Bill increases federal student aid, caps student loan payments, and forgives student loan debt for those who enter public service jobs
Sep 07 2007
Washington, D.C. – U.S. Senators Barbara Boxer and Dianne Feinstein (both D-CA) today lauded final passage of the College Cost Reduction and Access Act Conference Report, legislation which boosts college aid by roughly $20 billion over the next five years. Both Senators have continuously worked to improve college accessibility and affordability for students and families in California.
Twenty years ago, the maximum Pell Grant covered 40 percent of costs for attending a four-year college in California. Today, it covers just 30 percent. This bill helps our students when they start out by increasing the maximum Pell Grant award from $4,300 today to $5,100 in fall of 2008 and $5,400 in fall of 2011. This provision is particularly important to California, which had over 584,580 Pell Grant recipients in the 2005-2006 school year -- more than any other state in the country.
Senator Boxer said, “No one should be denied the opportunity to go to college simply because of cost. The Pell Grant was created to help ensure that students from lower-income families have the opportunity to attend the college of their choice. Through increased Pell Grant awards and reduction in interest rates for student loans, we can help students make ends meet so they can focus on their studies and their future. An investment in college aid is an investment in California’s future.”
Senator Feinstein said, “The good news is that there is much-needed relief in sight. The Democratic Congress has passed a bill that would provide $20 billion in new financial aid to help make college more affordable. This means that California’s low-income students will now be eligible to receive a boost in their Pell Grant maximum awards, (from the current $4,310 to $5,400 over the next five years.) I’m also pleased that the bill includes a measure that Senator Boxer and I proposed to ensure that students attending community college or other low-cost institutions will now be eligible to receive Pell Grant aid at a level equivalent to their peers who attend four-year institutions. It is my hope that thousands of students who couldn’t otherwise afford a college education will now be given the means to do so.”
The final bill includes a measure introduced by Senators Boxer and Feinstein that eliminates the “tuition sensitivity” clause in the Pell Grant system, which unfairly prevents students who attend community colleges and lower-tuition institutions from receiving the maximum Pell Grant. This fix will help more students make ends meet so they can focus on their studies and their future.

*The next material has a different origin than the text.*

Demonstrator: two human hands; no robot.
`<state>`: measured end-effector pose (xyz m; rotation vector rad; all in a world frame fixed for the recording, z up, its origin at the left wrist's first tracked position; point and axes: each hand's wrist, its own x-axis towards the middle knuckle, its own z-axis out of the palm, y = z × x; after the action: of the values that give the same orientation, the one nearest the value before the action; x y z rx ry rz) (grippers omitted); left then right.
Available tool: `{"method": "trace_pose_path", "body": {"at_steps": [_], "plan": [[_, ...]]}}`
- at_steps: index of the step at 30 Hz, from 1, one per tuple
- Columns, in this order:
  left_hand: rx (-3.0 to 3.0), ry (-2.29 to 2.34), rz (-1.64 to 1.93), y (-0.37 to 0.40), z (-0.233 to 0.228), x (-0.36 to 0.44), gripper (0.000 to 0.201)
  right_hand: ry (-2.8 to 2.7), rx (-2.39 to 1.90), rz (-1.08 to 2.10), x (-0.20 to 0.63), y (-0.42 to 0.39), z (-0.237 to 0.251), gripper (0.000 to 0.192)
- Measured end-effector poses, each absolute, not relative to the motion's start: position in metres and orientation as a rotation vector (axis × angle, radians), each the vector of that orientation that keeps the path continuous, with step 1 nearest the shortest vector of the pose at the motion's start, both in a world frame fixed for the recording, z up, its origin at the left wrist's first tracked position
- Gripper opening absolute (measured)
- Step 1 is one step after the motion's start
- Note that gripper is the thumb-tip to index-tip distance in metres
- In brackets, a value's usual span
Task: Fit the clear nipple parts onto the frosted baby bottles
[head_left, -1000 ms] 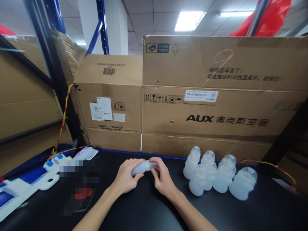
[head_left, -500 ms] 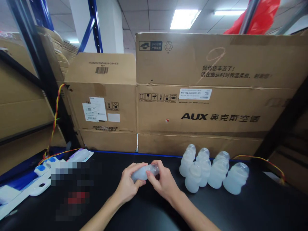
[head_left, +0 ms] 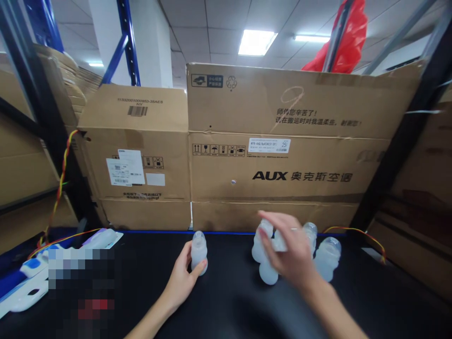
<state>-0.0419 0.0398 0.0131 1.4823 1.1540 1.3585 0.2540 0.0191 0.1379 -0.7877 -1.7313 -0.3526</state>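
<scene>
A frosted baby bottle [head_left: 198,249] with a clear cap stands upright on the black tabletop, and my left hand [head_left: 184,273] is wrapped round its left side. Over a group of several similar bottles [head_left: 269,273] on the right, my right hand [head_left: 289,247] hangs with fingers apart, slightly blurred. It partly hides the bottles behind it, so whether it touches any of them I cannot tell. At the right end of the group, one more bottle [head_left: 327,259] is in plain sight.
A large cardboard sheet [head_left: 219,212] walls off the back of the black table [head_left: 158,310]. White and blue packaged items [head_left: 102,238] lie at the left. Dark rack posts [head_left: 381,174] rise on both sides, with red and yellow wires [head_left: 374,242] near them.
The bottle held tilted between both hands now stands upright in my left hand. My right hand has let go of it and moved right, over the other bottles. The view has shifted slightly.
</scene>
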Motion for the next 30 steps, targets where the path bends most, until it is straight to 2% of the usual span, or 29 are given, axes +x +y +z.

The final bill also includes a Boxer provision to increase funding for the Department of Education’s highly successful Upward Bound program. The provision authorizes an additional $57 million for the program each year for four years—a total of $228 million—to fund Upward Bound programs which have a grant score of 70 or above and did not receive funding for Fiscal Year 2007. In California, 5,600 students participate in Upward Bound, which provides tutoring, mentoring and counseling on college entrance and financial aid applications to low-income and first-generation college bound students. For the 2006-2007 school year, $26.5 million in grant funding was awarded to 73 Upward Bound programs in California. However, eleven Upward Bound California programs did not receive funding in this year’s grant selection process.
Boxer said, “Upward Bound helps countless youth in California and across the nation realize the American Dream. Through much needed federal dollars, institutions of higher learning can continue to expand educational opportunities for low-income students.”
The College Cost Reduction and Access Act tackles the problem of student loan debt upon graduation by capping federal student loan payments at 15 percent of a borrower’s discretionary income. Currently, 46 percent of seniors at four-year colleges in California graduate with debt, owing on average $15,000 in student loans.
“Paying for college has become a major financial burden for millions of college students and their families. In California, nearly half of the State’s college graduates have student loan debt,” Senator Feinstein said.
The bill also includes a provision authored by Senator Boxer that creates an Asian American and Pacific Islander (AAPI) Higher Education Serving Institution designation. The AAPI designation would apply to approximately 86 colleges and universities nationwide, and would apply to approximately 40 schools in California.
The bill now goes to the President for his signature.